In fact, Amazon.com went so far as to place this novel on their Best Books of 2011 list - at #2 - and with the description above, I don't think anyone would be surprised that Amazon.com raved about this novel. The novel alternates between Aomame's and Tengo's stories - chapter by chapter - as we delve further into the world of 1Q84 with them. The story itself is beautiful and Murakami presents interesting characters in a clearly thought out storyline. Unfortunately, my positive reviews of this novel pretty much end here. Tengo's storyline begins with him being asked to re-write an entry for a fiction contest due to its lack of style and organization, which is amusing because someone should have re-written Murakami's work for its lack of style and organization. I am unsure as to whether the unorganized writing and needless detail simply do not translate well from the Japanese version, or if Murakami just likes to hear himself talk (um... write?). At 925 pages, this novel could easily be reduced to at least 3/4s of that, if not completely cut in half. Parts of this novel are overly sexual - almost as if Murakami felt like he needed to add gratuitous (and extremely awkward) sex to his work in order to make it more interesting. Murakami had a great idea that simply did not translate well to his style of story telling.

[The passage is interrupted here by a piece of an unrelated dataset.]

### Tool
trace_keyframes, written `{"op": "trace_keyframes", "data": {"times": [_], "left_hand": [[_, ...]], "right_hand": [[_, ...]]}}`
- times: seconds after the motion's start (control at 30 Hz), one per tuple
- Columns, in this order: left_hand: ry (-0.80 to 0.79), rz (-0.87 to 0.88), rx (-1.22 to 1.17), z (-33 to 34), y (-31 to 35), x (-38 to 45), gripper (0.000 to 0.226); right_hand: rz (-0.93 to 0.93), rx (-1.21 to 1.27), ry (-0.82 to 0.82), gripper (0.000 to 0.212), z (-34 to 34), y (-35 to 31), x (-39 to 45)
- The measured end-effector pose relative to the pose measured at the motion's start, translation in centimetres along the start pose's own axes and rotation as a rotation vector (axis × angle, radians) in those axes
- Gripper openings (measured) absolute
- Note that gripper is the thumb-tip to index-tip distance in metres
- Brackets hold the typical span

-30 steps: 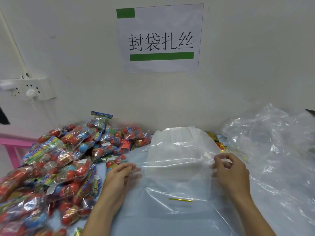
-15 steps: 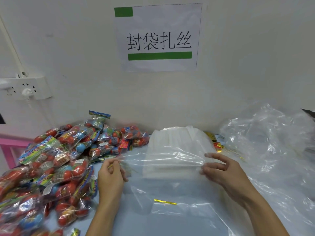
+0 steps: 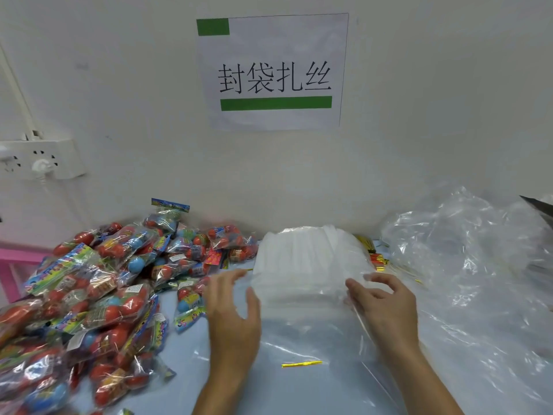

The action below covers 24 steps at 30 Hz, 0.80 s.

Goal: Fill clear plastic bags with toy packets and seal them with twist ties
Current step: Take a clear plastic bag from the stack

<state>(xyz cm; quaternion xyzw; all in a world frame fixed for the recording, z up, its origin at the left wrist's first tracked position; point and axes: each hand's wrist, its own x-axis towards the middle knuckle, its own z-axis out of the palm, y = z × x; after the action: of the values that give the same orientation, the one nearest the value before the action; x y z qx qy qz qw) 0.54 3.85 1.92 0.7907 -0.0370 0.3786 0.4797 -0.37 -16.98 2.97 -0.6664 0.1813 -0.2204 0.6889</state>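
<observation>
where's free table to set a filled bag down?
Bare blue table lies only in a strip between the packet pile and the left hand, running to the near edge. Centre is taken by the clear bag, with a gold tie there. The bag stack fills the back, loose plastic the right.

Two bare forearms enter from bottom edge. No sleeves visible on either. Left hand (image 3: 232, 319) bare, ungloved. Right hand (image 3: 384, 307) bare, ungloved. Short fingernails. Rest of person outside view.
</observation>
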Motion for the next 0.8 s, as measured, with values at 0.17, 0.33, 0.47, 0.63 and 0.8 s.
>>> {"op": "trace_keyframes", "data": {"times": [0.17, 0.33, 0.47, 0.63, 0.8], "left_hand": [[-0.53, -0.096, -0.171, 2.4, 1.8, -3.2, 0.036], [-0.52, -0.11, -0.246, 2.4, 1.5, -3.4, 0.021], [-0.301, -0.118, -0.278, 2.1, 1.3, -2.7, 0.033], [0.099, -0.148, -0.246, 0.0, -0.7, -0.5, 0.047], [0.003, -0.148, -0.256, 0.6, -0.4, -1.1, 0.053]], "right_hand": [[-0.011, 0.07, -0.265, 0.028, 1.8, 0.0, -1.5], [-0.033, -0.008, -0.398, 0.03, 2.9, 0.2, -2.5], [-0.122, -0.1, -0.348, 0.038, 3.0, 0.2, -2.3], [-0.224, -0.142, 0.006, 0.037, 1.2, 0.0, -0.7], [-0.303, -0.212, -0.023, 0.026, 1.8, 0.4, -1.3]]}}
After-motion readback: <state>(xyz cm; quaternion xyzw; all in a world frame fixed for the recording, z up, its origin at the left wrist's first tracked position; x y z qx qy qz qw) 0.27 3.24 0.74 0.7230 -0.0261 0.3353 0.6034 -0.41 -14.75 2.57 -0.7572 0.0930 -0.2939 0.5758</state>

While it starts off wonderfully, it does fall short of the high hopes and expectations that I had for it - especially after reading reviews comparing it to one of my all-time favorite novels, Atlas Shrugged, and a newer favorite, The Girl with the Dragon Tattoo. My feelings tend to fall very closely with a few of the more negative reviews and while I don't believe it was a complete waste of time - there are definitely some things to be gained from this novel - I do think that Murakami could have used a few re-writes of his own.


Now, what about you? Did you find time to read this novel this month? My brother received a copy for Christmas and I am very interested to hear his take on it. For those of you that did read it, do you agree with me? Did you find it unnecessarily wordy or were you captivated by Murakami's detailed writing? Have any of you read any of Murakami's other work? If you have - I'd love to hear from you how this compares to it! Please leave any thoughts you have on the novel in the comments for this post!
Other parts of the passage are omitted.